# [ASSIGNED TASK]
Print exactly the lines from the one containing "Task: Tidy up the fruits" through the last line of the listing, both included.

[Start of Attachment]

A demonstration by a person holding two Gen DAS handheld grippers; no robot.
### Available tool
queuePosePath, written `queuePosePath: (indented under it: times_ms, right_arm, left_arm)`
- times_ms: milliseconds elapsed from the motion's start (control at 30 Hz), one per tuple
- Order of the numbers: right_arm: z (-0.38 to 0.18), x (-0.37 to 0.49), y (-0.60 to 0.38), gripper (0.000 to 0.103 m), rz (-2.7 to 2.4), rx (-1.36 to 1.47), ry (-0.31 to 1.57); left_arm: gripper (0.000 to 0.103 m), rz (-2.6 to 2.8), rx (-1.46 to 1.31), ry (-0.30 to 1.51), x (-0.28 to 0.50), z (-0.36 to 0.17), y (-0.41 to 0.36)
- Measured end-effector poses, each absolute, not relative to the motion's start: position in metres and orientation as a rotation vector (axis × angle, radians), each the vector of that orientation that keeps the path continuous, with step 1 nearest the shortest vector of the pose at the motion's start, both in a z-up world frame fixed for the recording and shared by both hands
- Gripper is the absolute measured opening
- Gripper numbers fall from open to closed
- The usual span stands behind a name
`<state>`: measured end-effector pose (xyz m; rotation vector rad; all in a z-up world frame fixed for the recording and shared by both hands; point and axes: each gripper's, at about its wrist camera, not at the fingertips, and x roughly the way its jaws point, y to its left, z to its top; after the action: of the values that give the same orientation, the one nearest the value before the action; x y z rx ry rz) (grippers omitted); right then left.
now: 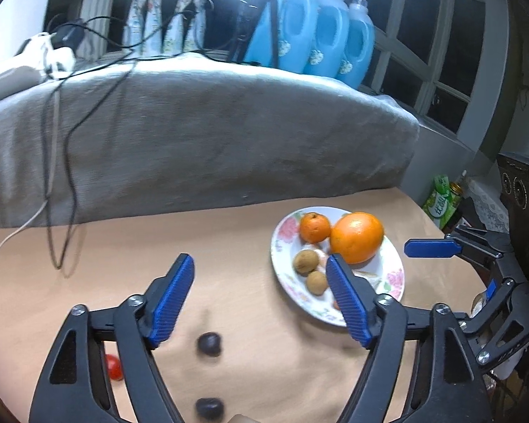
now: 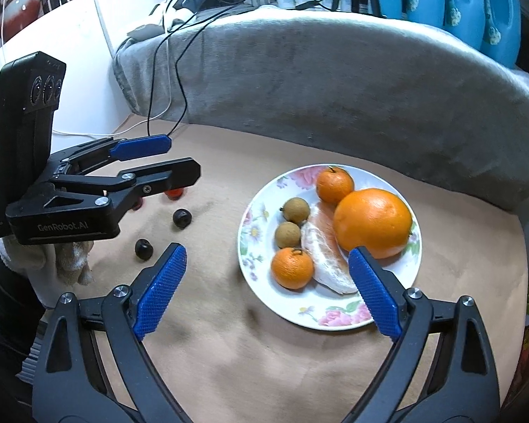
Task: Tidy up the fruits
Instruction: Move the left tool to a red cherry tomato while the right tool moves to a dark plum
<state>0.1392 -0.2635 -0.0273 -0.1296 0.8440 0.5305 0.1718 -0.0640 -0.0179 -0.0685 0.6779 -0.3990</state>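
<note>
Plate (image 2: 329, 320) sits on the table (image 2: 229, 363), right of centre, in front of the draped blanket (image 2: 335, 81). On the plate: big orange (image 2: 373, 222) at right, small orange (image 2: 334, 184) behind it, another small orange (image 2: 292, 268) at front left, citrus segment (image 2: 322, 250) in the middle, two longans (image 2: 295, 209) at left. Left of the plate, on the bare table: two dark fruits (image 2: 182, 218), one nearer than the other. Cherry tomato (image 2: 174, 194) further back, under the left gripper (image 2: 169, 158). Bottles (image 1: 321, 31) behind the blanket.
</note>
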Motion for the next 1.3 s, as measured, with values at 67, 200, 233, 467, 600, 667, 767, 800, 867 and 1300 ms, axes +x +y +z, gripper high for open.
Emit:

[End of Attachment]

# [RESULT]
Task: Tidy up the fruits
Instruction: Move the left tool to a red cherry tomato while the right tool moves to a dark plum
<state>0.1392 -0.2635 -0.0273 -0.1296 0.8440 0.5305 0.1718 -0.0640 -0.0179 -0.0685 0.6779 -0.3990</state>
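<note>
Plate (image 2: 329, 320) sits on the table (image 2: 229, 363), right of centre, in front of the draped blanket (image 2: 335, 81). On the plate: big orange (image 2: 373, 222) at right, small orange (image 2: 334, 184) behind it, another small orange (image 2: 292, 268) at front left, citrus segment (image 2: 322, 250) in the middle, two longans (image 2: 295, 209) at left. Left of the plate, on the bare table: two dark fruits (image 2: 182, 218), one nearer than the other. Cherry tomato (image 2: 174, 194) further back, under the left gripper (image 2: 169, 158). Bottles (image 1: 321, 31) behind the blanket.
</note>
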Motion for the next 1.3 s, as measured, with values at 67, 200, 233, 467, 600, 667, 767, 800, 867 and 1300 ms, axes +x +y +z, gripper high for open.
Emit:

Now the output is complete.